By Anti-Racist Action on 5/23/08 at 12:08 am
Well, Anti-Racist Action, Whites actually used to be about 90% of the U.S. population, until as recently as 1965 (and a little later). I am sure the White percentage was lower in 1976, but still a very significant figure in the majority. It probably averages to just maybe above the average percentage for Whites, at best, for your argument. However, (logically speaking,) Blacks have not been at 14%, at any time, since 1976. So, are Black lives worth more than those of other races? I would say, the figures would average close to the percentages of the populaton. And it would seem reasonable that any possible “pro-White” and Pro-Black” disparity would be an incidential variable.
And is your question truly a question, or a Begging the Question fallacy? If the latter, do you have evidence to back up your fallacious argument that the American Justice System is inherently “racist?”
The high crime rate among African-Americans is a very serious problem. But what’s more serious is the attempts of politicians and professors to hide this fact or falsely diagnose it.
The politicians and professors will have you think that the problem doesn’t exist at all! Or they will have you think that White people are conspiring to make African-Americans commit high rates of crime!
By doing this, the politicians and professors are unwittingly helping to grow the crime rate.
Everyone knows that if you ignore a problem, it keeps getting bigger and bigger. And if you falsely diagnose a problem, it likewise gets bigger and bigger.
The REAL causes of high crime rates among African-Americans are as follows:
1) In many African-American families, the father is nowhere to be found, leaving the mother overburdened with the responsibility of parenting the children alone.
2) In many African-American families, the children roam the streets unsupervised, leaving the children open to bad influences.
3) Many African-American ministers lead their followers to believe that White people are evil and demonic, and need to be destroyed. This motivates and encourages African-American youths to behave violently toward White people, leading to criminal acts.
As you know, a criminal child eventually becomes a criminal adult. This explains the high incarceration rate among African-Americans.
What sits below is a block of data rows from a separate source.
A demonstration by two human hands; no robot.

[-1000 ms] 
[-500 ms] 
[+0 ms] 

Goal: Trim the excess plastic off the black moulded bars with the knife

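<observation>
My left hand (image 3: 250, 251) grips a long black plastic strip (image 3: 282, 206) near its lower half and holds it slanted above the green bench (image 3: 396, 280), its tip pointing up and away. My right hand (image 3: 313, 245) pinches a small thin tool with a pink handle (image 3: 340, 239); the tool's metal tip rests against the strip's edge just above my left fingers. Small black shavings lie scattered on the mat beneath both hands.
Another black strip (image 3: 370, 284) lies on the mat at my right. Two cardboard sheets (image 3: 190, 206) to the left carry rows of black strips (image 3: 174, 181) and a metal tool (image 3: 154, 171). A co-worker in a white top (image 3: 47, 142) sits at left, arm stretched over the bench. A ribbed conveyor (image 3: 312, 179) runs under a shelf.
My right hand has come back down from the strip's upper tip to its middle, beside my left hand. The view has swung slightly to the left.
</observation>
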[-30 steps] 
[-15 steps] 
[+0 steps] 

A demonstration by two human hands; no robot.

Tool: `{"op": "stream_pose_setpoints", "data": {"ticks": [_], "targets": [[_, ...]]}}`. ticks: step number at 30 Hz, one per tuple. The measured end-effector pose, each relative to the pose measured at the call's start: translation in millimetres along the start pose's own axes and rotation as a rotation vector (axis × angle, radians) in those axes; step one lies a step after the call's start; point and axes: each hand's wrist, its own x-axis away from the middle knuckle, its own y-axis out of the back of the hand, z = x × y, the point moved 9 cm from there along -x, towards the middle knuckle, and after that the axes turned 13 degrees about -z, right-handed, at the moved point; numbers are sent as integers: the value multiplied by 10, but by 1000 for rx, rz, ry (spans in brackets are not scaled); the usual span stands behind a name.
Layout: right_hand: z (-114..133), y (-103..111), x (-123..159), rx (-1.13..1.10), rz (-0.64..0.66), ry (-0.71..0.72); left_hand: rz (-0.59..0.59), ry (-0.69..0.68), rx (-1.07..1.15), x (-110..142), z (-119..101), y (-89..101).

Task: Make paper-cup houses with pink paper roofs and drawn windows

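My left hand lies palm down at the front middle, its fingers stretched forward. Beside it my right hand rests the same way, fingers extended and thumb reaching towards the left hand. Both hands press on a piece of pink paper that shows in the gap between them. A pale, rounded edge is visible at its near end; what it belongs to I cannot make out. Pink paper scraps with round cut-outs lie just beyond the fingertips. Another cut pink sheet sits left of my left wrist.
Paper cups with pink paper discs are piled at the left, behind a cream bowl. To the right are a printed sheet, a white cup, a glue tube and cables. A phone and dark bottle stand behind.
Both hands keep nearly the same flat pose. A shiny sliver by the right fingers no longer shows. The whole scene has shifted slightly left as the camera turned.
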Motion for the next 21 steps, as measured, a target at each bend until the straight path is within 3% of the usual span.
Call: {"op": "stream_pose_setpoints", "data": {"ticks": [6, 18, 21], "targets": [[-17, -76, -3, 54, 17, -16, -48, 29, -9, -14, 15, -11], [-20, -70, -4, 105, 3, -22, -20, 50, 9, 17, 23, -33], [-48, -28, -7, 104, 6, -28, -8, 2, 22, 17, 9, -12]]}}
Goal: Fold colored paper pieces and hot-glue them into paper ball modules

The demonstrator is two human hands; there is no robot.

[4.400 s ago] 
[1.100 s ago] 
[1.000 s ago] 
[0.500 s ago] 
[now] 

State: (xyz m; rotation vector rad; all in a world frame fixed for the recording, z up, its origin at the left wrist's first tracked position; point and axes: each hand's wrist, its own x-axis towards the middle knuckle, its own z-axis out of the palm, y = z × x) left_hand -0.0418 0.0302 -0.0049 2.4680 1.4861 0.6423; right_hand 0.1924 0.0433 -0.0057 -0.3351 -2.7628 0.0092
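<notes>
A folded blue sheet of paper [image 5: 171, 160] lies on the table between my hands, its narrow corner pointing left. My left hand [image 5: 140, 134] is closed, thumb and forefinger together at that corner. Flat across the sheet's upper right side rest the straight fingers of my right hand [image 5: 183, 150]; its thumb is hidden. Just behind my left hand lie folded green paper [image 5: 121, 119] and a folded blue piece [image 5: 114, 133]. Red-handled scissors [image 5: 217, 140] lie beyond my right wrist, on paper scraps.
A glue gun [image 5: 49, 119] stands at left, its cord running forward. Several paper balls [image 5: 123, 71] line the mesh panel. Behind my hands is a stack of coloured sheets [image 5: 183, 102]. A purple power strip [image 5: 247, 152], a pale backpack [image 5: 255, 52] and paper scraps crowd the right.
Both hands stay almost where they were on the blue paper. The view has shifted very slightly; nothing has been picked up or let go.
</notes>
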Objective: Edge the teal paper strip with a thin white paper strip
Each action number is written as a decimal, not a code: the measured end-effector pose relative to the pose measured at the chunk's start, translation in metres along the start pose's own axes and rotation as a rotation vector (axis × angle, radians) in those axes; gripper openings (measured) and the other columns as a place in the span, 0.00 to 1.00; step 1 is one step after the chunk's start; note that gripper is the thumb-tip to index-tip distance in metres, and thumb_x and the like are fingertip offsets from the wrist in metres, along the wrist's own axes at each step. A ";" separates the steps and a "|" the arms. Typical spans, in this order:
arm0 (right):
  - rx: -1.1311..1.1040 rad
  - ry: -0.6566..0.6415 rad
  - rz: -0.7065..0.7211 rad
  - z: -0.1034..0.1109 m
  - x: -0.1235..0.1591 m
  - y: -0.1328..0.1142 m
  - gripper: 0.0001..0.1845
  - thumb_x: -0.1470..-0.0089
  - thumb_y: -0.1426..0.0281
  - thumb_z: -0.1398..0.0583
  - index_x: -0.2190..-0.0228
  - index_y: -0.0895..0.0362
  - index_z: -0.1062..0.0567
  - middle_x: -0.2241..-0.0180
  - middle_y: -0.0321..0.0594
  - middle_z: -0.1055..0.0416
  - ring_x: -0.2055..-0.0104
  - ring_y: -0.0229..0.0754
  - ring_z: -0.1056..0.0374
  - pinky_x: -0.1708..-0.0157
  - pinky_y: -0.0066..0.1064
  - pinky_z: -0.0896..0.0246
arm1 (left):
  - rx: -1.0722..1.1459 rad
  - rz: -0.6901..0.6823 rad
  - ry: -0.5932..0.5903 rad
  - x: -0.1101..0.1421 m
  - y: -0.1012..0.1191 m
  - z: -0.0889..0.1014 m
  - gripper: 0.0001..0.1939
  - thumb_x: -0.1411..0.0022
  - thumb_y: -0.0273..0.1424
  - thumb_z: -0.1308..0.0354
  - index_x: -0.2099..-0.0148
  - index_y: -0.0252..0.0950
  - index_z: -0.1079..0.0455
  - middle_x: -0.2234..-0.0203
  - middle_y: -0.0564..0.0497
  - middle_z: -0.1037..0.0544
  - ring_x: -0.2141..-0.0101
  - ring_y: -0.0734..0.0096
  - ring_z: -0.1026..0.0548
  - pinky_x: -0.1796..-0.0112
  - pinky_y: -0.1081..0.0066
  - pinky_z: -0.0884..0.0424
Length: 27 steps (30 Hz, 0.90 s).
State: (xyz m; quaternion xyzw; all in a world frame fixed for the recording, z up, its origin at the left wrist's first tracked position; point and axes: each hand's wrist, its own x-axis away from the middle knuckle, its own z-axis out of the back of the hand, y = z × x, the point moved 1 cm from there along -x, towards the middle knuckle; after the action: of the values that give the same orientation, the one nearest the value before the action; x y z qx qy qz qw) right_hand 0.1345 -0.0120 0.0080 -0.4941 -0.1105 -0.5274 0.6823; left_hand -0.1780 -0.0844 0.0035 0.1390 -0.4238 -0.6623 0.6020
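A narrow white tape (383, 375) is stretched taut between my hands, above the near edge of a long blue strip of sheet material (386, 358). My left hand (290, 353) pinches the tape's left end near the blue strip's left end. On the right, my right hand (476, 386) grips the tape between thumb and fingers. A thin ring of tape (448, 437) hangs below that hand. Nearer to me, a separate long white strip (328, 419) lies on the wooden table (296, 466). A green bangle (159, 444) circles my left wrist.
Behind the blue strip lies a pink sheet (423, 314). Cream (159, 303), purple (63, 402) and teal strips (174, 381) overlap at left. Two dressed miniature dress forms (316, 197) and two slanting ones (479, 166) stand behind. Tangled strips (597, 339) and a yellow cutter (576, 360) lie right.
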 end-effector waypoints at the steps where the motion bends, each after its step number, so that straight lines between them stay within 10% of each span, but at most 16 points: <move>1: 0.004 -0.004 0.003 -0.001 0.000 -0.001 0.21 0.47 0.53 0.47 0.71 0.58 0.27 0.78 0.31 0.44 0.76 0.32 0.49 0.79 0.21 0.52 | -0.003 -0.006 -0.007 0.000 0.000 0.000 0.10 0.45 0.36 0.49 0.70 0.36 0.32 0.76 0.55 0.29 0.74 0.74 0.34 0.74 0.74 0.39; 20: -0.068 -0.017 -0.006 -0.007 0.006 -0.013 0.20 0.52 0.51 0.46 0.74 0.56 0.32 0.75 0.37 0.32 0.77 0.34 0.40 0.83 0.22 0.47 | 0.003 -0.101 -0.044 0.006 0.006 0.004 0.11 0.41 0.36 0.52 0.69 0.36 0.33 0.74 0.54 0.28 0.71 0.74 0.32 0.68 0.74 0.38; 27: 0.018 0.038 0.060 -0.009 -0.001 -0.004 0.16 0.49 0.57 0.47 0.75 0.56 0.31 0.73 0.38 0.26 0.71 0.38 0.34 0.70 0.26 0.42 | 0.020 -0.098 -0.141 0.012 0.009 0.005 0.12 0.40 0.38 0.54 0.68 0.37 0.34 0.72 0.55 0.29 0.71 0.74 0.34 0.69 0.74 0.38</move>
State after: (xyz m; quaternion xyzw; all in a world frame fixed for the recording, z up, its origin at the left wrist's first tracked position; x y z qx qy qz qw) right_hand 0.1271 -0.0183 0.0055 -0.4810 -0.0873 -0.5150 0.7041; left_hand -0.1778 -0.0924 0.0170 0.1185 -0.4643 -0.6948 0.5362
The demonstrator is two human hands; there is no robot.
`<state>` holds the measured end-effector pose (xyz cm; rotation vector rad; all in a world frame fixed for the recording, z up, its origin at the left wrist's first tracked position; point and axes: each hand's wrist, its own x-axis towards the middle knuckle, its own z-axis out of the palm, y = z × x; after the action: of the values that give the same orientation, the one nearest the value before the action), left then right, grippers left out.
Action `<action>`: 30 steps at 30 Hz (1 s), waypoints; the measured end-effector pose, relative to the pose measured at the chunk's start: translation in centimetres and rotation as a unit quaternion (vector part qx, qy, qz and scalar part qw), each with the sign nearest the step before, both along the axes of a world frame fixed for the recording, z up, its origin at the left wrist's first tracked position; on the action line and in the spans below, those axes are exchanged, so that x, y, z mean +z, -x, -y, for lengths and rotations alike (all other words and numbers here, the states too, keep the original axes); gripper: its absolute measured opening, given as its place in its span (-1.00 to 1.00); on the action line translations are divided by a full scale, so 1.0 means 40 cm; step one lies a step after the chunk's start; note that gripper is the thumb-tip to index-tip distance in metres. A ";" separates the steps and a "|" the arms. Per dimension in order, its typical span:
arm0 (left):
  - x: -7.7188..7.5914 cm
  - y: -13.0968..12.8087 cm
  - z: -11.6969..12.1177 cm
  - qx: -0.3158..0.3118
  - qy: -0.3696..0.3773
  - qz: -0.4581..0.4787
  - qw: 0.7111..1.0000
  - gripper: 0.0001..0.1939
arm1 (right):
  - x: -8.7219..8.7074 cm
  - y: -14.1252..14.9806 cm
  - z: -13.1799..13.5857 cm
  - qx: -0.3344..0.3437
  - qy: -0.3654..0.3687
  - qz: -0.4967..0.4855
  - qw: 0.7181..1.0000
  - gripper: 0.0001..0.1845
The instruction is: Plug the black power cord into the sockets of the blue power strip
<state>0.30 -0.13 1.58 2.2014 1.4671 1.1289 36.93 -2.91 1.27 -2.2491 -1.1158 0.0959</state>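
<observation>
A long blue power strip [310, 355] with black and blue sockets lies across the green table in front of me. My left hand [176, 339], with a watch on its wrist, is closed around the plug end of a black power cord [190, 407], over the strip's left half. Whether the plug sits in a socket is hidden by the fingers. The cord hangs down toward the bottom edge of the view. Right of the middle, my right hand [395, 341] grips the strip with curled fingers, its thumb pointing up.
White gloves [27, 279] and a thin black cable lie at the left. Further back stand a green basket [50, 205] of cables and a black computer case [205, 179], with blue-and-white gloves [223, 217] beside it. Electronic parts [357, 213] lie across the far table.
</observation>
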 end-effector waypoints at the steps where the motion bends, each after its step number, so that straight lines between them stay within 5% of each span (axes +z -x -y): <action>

What can you do about it? Get the word out. Put pressure on your political leaders to address the REAL causes of high crime rates. Also, tell your professors to stop lying to you.
As a minority, I deeply care about the success and reputation of African-Americans. It saddens me to see the reputation of decent African-Americans being tarnished by those committing crime.
Sincerely, Al Gammate http://www.theguaranteedcure.com/
It’s great that the reality of race differences in criminality are being publicized yet again. And that it is being shown that the statistics aren’t due to a purported higher level of prosecution of black criminals over those of other races.
This is an important step, but alas, it isn’t enough. The real problem is the dogma, accepted by all liberals and virtually all “conservatives,” that the high crime rate of blacks is entirely due to social/environmental factors.
Until this dogma is challenged, and comes to be called into question by a wider segment of the population, the good work of individuals such as Ms. MacDonald will have only limited beneficial effect. Readers will interpret the statistics simply as further “evidence” of blacks being “disadvantaged.” From this flows the conclusion that it is whites, not blacks, who are responsible for black criminality. And from this flows white guilt for “the legacy of slavery and Jim Crow,” and for “not doing enough” to “remedy past injustices.”
So hats off to Ms. MacDonald for her courage in daring to speak the truth. But the real work of exposing and defeating the myth of black-crime-is-whites’-fault must still be done.